The reply to the records below should contain exactly the lines from the line with "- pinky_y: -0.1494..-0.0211" through the line with "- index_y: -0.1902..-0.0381", and nothing besides.

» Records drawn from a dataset
##############################

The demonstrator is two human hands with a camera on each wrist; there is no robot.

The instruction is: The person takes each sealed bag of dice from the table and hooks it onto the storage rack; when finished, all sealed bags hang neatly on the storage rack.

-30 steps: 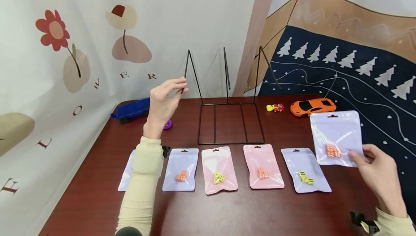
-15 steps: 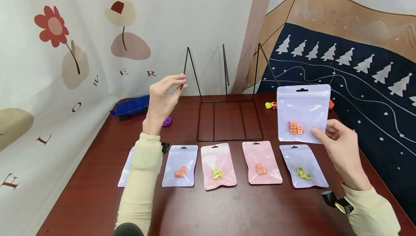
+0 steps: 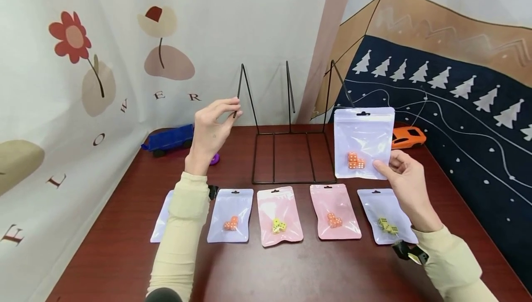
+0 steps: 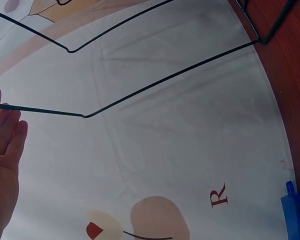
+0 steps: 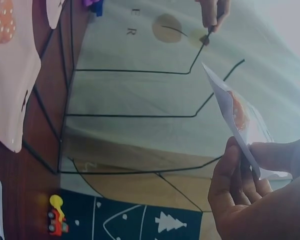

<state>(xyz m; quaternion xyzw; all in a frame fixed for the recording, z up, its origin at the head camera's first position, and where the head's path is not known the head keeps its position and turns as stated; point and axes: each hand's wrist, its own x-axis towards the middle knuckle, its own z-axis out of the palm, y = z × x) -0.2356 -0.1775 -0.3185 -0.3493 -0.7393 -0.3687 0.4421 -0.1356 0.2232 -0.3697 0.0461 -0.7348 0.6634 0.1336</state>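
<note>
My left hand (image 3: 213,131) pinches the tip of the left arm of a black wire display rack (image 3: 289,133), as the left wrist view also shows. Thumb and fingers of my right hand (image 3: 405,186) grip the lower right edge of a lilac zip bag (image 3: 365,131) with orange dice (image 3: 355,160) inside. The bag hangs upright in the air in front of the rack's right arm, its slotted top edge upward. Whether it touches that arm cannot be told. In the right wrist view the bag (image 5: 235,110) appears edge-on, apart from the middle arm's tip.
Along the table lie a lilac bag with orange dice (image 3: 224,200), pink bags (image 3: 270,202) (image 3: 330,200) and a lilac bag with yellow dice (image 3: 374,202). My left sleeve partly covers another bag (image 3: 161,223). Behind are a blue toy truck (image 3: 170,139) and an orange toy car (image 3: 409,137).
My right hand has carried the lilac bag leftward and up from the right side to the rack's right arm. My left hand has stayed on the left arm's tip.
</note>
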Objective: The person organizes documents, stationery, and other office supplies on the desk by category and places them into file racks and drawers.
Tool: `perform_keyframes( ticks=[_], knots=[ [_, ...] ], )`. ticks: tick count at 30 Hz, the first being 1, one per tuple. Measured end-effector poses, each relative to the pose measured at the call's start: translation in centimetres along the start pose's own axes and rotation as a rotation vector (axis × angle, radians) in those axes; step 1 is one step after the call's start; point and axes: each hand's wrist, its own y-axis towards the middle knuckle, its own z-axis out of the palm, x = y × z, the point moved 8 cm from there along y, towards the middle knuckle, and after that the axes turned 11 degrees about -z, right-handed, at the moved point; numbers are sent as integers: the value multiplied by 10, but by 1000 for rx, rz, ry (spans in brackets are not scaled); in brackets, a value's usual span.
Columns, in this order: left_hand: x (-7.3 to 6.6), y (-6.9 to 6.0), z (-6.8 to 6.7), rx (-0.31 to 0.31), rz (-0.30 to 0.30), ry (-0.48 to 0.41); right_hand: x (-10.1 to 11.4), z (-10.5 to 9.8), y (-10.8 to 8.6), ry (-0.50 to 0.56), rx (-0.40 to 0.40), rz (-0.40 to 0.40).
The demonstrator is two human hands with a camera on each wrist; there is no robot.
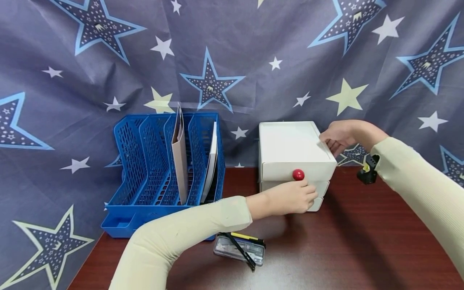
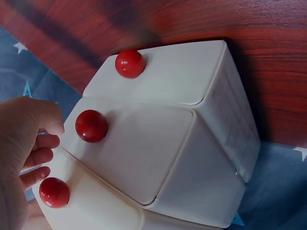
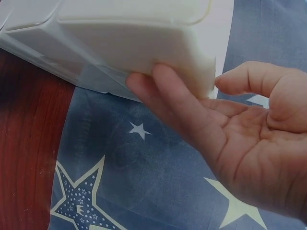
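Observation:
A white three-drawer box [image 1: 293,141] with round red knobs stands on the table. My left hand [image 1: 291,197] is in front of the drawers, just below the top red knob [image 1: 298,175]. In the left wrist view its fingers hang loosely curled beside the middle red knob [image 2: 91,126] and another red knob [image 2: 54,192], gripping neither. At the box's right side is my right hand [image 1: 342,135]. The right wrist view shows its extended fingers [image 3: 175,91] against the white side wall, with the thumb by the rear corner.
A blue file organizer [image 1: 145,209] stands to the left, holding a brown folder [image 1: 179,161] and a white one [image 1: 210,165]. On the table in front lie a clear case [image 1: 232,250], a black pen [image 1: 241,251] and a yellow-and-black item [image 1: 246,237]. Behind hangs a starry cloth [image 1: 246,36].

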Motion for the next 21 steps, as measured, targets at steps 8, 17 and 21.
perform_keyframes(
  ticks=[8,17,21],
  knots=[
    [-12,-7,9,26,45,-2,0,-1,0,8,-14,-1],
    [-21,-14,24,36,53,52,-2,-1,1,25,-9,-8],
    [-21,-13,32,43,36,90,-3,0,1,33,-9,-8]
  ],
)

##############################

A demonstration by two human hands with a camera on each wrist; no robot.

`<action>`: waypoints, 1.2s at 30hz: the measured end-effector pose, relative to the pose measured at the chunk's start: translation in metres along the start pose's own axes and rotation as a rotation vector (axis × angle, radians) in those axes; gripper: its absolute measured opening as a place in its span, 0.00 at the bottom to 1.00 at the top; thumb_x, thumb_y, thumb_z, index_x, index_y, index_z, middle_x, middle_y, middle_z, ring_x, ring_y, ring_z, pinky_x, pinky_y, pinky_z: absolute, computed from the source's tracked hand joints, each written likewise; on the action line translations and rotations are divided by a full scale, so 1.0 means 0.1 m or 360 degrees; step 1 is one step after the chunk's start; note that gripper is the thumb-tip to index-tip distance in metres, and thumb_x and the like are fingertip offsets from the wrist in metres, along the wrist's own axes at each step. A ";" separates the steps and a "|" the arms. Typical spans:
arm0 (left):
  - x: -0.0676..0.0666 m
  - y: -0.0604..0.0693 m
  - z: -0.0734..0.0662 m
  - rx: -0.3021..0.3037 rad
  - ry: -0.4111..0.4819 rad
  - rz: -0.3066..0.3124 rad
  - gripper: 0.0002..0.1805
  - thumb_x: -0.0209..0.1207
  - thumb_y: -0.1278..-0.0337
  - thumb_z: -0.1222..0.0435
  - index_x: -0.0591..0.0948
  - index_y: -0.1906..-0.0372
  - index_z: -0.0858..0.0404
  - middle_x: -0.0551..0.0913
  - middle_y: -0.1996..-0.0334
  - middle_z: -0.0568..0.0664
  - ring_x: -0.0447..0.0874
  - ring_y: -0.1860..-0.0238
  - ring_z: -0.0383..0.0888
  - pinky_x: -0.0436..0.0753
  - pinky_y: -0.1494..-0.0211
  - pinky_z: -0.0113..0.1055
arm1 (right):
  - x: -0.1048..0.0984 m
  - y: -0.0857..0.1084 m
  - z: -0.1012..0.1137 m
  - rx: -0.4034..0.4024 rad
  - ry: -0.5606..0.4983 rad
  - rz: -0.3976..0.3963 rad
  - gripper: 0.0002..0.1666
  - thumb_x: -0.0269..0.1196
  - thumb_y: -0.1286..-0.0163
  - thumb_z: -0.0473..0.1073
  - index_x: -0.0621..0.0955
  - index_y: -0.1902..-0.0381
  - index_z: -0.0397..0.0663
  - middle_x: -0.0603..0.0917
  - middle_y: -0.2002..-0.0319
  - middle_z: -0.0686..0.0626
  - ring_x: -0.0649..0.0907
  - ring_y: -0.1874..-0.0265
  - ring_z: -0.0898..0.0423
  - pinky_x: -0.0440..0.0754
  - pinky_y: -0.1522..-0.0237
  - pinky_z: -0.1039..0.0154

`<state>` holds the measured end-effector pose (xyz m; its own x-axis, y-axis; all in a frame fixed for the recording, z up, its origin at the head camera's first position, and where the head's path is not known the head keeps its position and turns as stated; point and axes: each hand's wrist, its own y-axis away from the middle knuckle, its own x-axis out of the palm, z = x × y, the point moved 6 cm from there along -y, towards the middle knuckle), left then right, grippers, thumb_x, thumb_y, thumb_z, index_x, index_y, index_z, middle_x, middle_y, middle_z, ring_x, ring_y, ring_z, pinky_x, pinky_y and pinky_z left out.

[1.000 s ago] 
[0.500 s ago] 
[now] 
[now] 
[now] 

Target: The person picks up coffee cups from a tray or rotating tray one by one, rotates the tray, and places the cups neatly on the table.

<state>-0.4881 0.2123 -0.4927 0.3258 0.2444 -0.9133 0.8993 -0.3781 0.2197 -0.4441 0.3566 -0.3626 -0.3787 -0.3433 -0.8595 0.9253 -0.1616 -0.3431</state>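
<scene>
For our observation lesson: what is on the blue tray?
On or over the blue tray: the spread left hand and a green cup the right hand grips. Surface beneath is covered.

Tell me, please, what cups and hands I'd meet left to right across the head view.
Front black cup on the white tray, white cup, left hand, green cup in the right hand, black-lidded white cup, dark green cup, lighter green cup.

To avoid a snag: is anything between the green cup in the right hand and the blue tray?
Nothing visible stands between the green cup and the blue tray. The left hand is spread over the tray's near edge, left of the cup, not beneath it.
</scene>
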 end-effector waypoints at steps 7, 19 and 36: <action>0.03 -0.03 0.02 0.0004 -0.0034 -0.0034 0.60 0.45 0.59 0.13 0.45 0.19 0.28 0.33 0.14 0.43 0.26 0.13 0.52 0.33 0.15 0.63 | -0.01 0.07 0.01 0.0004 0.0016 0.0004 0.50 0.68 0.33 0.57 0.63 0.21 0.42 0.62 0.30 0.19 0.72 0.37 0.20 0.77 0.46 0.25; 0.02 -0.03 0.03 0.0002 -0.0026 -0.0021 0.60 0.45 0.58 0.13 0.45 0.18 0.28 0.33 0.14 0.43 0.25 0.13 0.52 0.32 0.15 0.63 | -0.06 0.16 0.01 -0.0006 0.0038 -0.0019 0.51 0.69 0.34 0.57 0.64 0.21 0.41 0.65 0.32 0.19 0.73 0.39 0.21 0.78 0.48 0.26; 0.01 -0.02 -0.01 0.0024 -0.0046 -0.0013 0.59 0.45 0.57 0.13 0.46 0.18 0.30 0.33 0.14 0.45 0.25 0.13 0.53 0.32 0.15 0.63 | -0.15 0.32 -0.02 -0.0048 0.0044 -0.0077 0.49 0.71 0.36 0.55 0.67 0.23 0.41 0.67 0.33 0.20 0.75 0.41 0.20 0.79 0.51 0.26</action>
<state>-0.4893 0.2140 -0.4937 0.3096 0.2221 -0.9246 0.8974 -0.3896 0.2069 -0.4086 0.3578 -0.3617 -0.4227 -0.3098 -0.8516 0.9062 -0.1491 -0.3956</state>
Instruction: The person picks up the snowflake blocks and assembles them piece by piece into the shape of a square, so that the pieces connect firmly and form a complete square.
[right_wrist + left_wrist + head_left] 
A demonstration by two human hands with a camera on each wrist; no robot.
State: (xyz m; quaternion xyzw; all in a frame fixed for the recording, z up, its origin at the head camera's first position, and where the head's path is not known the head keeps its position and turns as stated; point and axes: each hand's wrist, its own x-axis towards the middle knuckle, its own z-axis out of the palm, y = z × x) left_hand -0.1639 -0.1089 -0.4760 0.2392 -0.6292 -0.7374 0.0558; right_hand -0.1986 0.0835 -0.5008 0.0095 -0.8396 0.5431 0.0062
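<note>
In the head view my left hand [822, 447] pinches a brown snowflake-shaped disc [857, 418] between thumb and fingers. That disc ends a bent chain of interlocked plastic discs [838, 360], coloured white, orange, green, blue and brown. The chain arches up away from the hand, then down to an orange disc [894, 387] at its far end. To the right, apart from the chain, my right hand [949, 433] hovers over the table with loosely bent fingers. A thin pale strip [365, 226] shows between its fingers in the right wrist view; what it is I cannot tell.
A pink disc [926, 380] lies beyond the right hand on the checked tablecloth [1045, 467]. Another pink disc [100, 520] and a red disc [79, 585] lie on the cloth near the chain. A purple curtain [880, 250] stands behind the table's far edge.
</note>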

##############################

» Answer space
  - pinky_y: -0.1494..-0.0211
  - pinky_z: -0.0113..0.1055
arm1 (right):
  - x: -0.1048..0.0984 m
  - y: -0.0857..0.1084 m
  - z: -0.1012..0.1137 m
  - rx: -0.4034..0.4024 rad
  - ry: -0.5606..0.4983 rad
  - rz: -0.3976..0.3963 rad
  - gripper: 0.0002..0.1666
  - thumb_x: -0.0269..0.1196
  - thumb_y: -0.1286..-0.0163
  - thumb_z: -0.0473..0.1073
  - index_x: -0.0621..0.0955
  - index_y: -0.1902..-0.0381

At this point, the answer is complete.